Common Mortgage Mistakes to Avoid as a First-Time Buyer

Mortgage Mistakes

Buying your new home is one of life’s big financial decisions. The mortgage process can be intimidating, especially if you are new to the arena, with all the strange terminology and countless options. There are several mistakes that new buyers make that are very costly, yet may well be prevented by being better prepared and better educated.

Knowing in advance will keep you from losing thousands of dollars as well as much of your anxiety. Let us take a glance at the five most common mortgage errors that are made by new home buyers, as well as how to steer clear of them.

1. Not Getting Pre-Approved

First-time buyers are often confused between pre-qualification and pre-approval, yet they are two separate processes. Pre-qualification will give an estimate of the value you can borrow based on the information you provide, while pre-approval requires a deeper delve into your financial position.

It works to your vast disadvantage if you visit homes without pre-approval. Sellers won’t take you as seriously and real estate agents won’t take you as seriously – sellers welcome offers that are made by pre-approved buyers, and the chances are, you will fall in love with a home that falls outside of your actual budget, wasting your time.

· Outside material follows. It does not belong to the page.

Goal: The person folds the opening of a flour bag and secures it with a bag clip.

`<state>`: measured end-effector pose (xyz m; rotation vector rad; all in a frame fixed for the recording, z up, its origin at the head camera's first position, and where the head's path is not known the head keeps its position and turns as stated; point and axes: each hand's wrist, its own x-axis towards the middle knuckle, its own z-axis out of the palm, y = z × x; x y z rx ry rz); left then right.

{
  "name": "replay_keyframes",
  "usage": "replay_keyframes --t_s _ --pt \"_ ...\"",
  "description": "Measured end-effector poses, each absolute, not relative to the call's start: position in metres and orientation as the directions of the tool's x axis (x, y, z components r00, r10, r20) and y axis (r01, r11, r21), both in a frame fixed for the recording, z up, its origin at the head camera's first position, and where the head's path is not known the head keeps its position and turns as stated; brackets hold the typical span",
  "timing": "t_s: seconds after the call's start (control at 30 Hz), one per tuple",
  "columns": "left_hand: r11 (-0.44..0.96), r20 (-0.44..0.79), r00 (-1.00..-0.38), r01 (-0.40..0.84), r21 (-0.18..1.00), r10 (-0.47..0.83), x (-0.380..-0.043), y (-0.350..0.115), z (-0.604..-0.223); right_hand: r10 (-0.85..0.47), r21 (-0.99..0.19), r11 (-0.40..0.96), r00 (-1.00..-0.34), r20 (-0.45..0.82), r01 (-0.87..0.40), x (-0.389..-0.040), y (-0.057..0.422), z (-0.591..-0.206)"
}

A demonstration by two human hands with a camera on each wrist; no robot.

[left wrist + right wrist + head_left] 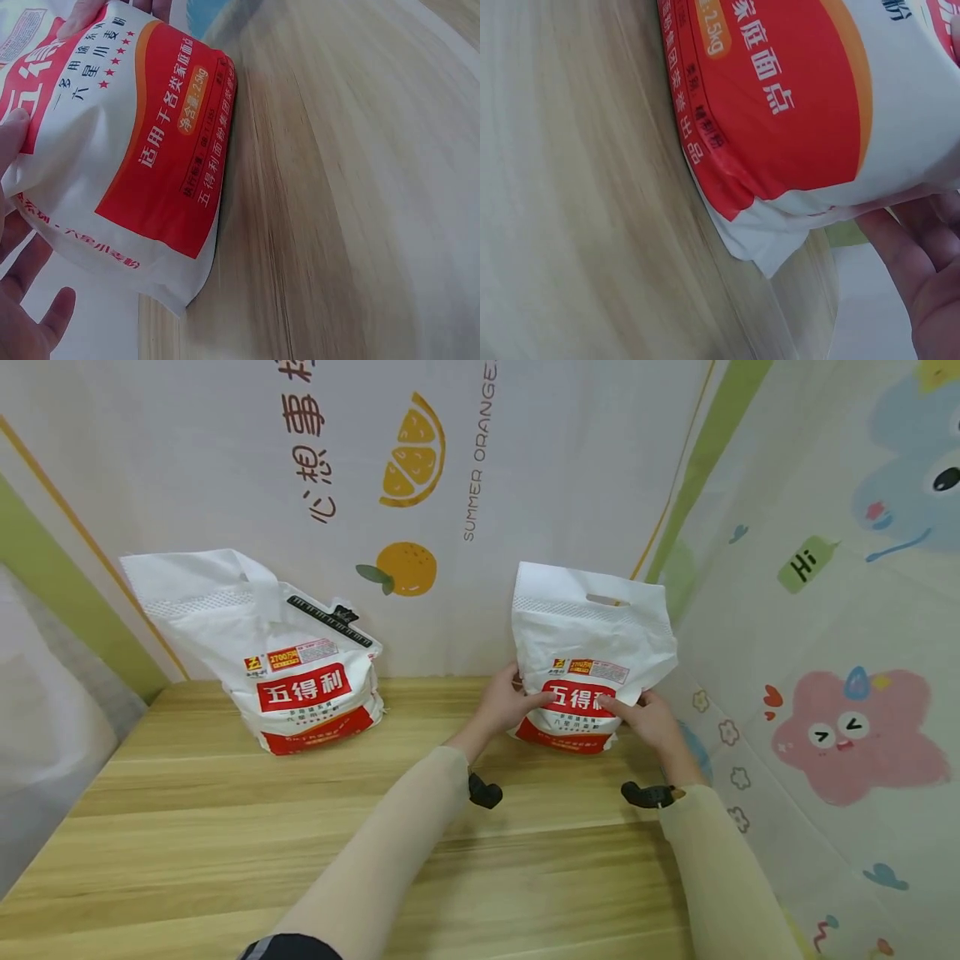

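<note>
A white and red flour bag (592,639) with a cut-out handle at its top stands upright on the wooden table, close to the back wall. My left hand (502,703) grips its left side, the thumb across the front label. On the opposite side, my right hand (649,720) holds the bag in the same way, thumb on the front. The left wrist view shows the bag's lower front (161,142) touching the tabletop, some fingers (52,319) at its side. In the right wrist view, fingers (900,255) reach behind the bag's edge and are partly hidden.
A second flour bag (300,672) stands tilted on the left of the table (225,827), with a dark strip (330,620) across its upper right. A printed cloth wall (570,460) runs behind, and another cloth wall (847,635) is close on the right.
</note>
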<state>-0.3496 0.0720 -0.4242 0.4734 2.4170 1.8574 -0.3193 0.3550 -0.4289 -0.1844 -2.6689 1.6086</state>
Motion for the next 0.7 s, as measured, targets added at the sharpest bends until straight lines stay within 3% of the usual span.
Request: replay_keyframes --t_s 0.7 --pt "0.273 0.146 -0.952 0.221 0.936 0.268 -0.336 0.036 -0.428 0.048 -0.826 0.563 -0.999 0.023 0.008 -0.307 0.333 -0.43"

2. Overlooking Your Credit Score

Your credit score directly impacts your mortgage rate, your monthly payment, as well as your final loan price in the long run. Some potential home buyers do not check their credit score until they are set to obtain a mortgage, without the possibility of enhancing it in the process.

Small increases in your credit score can add up to big savings. The good credit, excellent credit gap can make a difference of tens of thousands of dollars over the life of your loan. Check your credit report for errors, eliminate debt, and don’t open new credit accounts in the process of preparing your finances for purchasing your home.

3. Selecting the Wrong Mortgage Product

The market has various loan products, including special loans that are suit various financial positions. Many first-time buyers largely utilize the standard loans without exploring other options that are fitting in the customers’ finances.

Fixed loans are secured, therefore are a good selection if you will be remaining in your home in the long run. Adjustable-rate mortgages generally start at lower rates, however are subject to increasing rates. Government loans, such as FHA, VA, or USDA loans, may offer better terms to eligible buyers, e.g., lower down payment.

We recommend working with a mortgage broker that can help you analyze every South Carolina mortgage lender and product – you’ll soon have the one that suits your goals and finances. 

4. Overlooking Extra Costs

First-time home buyers are mostly worried about the down payment, as well as the monthly mortgage payment, without thinking about the other expenses involved in property ownership. This may lead to financial distress or disrupt the purchase plan.

Aside from your down payment, save up for closing expenses, typically between 2% to 5% of your home purchase price. These are comprised of appraisal fees, title insurance, attorney fees, among other expenses of the lender. Consider other monthly bills like property taxes, homeowner’s insurance, PMI (where you need it), and maintenance fees.

5. Forgetting to Shop Around for Rates

Borrower rates can vary significantly between lenders, even the identical loan product. Many new home buyers accept the first offer they receive from the first bank or financial institution, costing themselves thousands of dollars.

Their terms, fees, and provisions of qualification are diverse. Some will be offering competitive terms with reduced overhead expenses, while others will be offering other benefits. Thankfully, a broker will help you compare options and ensure you find the best rates and terms available.

Your Roadmap to Homeownership Success

Helping to steer clear of typical mortgage pitfalls puts you in favor of a simpler home purchase process and improved finances. Take the time to get your finances in check, learn about your choices, and comparison shop the best deal. Bringing in experienced professionals such as mortgage brokers and real estate agents can walk you through the process as well.

Remember, buying a home is a marathon, not a sprint. To plan well now will be rewarded in the long run in your home-owning life.